表情に出ていたのだろうか。むに、と頬を抓られて、これまた楽しそうに笑われた。皇族というのは、誰も彼も一癖ある奴ばかりだ。
「雪絵ちゃん、どことなくレミーと似てるのよ。符力もそうだけど、性格とか……。強者しか興味ありませんって感じとか?」
「……そんな風に見える?」
雪絵がやや俯くと、「悪い意味じゃないのよ」とすぐさまフォローが入る。別に落ち込んだ訳じゃないが、訂正するのも面倒なので放っておく。

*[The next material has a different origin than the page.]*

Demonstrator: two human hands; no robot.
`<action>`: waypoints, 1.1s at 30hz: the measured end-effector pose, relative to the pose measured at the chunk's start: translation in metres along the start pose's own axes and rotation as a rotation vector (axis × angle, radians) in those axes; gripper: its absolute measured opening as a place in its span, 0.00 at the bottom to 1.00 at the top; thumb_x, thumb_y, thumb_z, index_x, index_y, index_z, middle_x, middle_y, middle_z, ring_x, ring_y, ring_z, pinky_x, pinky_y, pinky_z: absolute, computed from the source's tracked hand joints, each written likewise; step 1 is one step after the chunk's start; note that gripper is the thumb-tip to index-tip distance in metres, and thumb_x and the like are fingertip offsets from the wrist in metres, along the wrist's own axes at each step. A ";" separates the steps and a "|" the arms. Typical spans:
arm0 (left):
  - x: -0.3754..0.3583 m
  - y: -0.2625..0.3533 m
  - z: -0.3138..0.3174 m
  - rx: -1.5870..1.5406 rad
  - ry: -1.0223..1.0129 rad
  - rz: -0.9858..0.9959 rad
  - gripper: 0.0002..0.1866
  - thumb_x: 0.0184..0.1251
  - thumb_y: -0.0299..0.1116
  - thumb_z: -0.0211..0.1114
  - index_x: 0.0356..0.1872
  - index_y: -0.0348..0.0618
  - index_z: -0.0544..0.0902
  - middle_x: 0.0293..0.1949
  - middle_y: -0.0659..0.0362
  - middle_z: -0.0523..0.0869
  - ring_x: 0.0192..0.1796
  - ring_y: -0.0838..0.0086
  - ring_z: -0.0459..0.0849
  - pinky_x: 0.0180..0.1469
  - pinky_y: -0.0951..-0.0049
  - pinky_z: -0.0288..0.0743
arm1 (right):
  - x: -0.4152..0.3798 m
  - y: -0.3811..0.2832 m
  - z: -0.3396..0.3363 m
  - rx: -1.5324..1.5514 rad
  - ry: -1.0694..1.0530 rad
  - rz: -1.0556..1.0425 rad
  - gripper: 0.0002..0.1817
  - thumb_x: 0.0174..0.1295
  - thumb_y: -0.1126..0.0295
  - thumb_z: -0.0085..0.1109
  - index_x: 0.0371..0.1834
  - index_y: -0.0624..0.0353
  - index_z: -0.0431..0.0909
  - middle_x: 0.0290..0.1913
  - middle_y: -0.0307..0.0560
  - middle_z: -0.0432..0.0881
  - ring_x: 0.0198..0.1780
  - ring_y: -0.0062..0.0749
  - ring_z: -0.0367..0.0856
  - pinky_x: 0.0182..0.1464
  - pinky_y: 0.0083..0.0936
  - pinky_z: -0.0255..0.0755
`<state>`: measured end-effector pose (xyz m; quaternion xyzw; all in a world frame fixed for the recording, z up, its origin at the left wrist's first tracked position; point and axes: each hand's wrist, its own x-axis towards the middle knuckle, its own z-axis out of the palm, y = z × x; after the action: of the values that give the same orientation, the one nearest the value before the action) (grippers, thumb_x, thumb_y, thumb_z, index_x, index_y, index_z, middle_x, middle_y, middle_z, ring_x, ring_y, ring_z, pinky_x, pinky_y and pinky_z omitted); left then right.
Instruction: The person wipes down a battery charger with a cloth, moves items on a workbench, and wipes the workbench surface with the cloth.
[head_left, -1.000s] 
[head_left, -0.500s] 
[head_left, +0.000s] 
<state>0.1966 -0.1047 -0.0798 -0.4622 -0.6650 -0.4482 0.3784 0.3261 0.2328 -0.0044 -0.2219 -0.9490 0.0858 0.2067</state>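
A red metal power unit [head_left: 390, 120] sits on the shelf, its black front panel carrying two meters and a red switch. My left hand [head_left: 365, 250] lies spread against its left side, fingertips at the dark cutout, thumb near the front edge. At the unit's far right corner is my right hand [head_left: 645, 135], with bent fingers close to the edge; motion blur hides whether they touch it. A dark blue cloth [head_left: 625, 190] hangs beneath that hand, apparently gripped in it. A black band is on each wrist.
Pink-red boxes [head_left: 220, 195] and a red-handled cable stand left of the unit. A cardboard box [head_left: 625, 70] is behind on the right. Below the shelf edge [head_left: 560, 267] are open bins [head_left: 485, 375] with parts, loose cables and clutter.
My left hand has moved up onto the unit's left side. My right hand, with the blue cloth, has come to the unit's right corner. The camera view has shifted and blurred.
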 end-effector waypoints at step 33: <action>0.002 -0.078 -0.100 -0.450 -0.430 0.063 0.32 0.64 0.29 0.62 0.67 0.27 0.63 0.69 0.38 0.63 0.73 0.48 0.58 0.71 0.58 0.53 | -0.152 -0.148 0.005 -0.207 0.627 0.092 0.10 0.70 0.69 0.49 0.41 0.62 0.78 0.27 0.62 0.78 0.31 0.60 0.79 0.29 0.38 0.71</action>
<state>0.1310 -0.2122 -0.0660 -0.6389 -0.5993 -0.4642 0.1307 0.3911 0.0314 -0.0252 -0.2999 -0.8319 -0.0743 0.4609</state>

「レミーと戦った時も、少し笑ってたって聞いたから。やっぱり戦うのが好きなのかしら?って思っただけよ。ほら、シルキーとも仲良くしてもらってるみたいだし、ね?」
なぜそこでシルヴィアの名前が出てくるのだろう。
ステラはさも当たり前のようににこにこ笑っている。
「……シルヴィアは関係ない」
「えー?結構相性いいと思うけどなー。私が言うのもアレだけど、顔良し、家柄良し、実力良しの3トップよ?花霞では副隊長も任せてたんでしょう?信頼してるんじゃないの?」
傍目から見ればそう見えるのだろうか。主観と客観のギャップは侮れないと考えつつ、口を開く。
「シルヴィアを副隊長に任命したのは上の判断。彼の実力は信用してるけど、それと個人の好き嫌いは別の話」
「ふーむ。仕事とプライベートは分けるタイプか」
何やら考え込む仕草をしてみせる皇女殿下。
「……シルヴィアは、アルカイダの人間でしょう?」
静かに問えば、パチクリと大きな目を瞬かせた。
「そうだけど……それがどうかしたの?」
「……彼が私にやたら固執するのは、それが理由だと思う」
「???」
頭にはてなマークを浮かべ、ステラは黙り込んだ。四分休符の間黙り込み、途端に何か思いついたように手を叩く。
「もしかして、あなたがびっくりするくらい強いから……その、処刑を止めたと?」
「違うの?」
ステラは再び黙り込んでしまった。間が悪くなってしまうので、仕方なく言葉を紡ぐ。
「アルカイダでは強さこそ全て……なら、強者に執着するのも頷ける。シルヴィアが私を生かそうとしてるのは、その強さが失われるのが損失だと考えているからでしょう」
「……ああ、なるほど、そういう……あれね」
ステラが静かに印を切り、天を仰いだ。
「シルキー、頑張れ……」
新手の宗教がアルカイダにはあるのだろうか。窓の外に写る青空を見ながら、内心思った。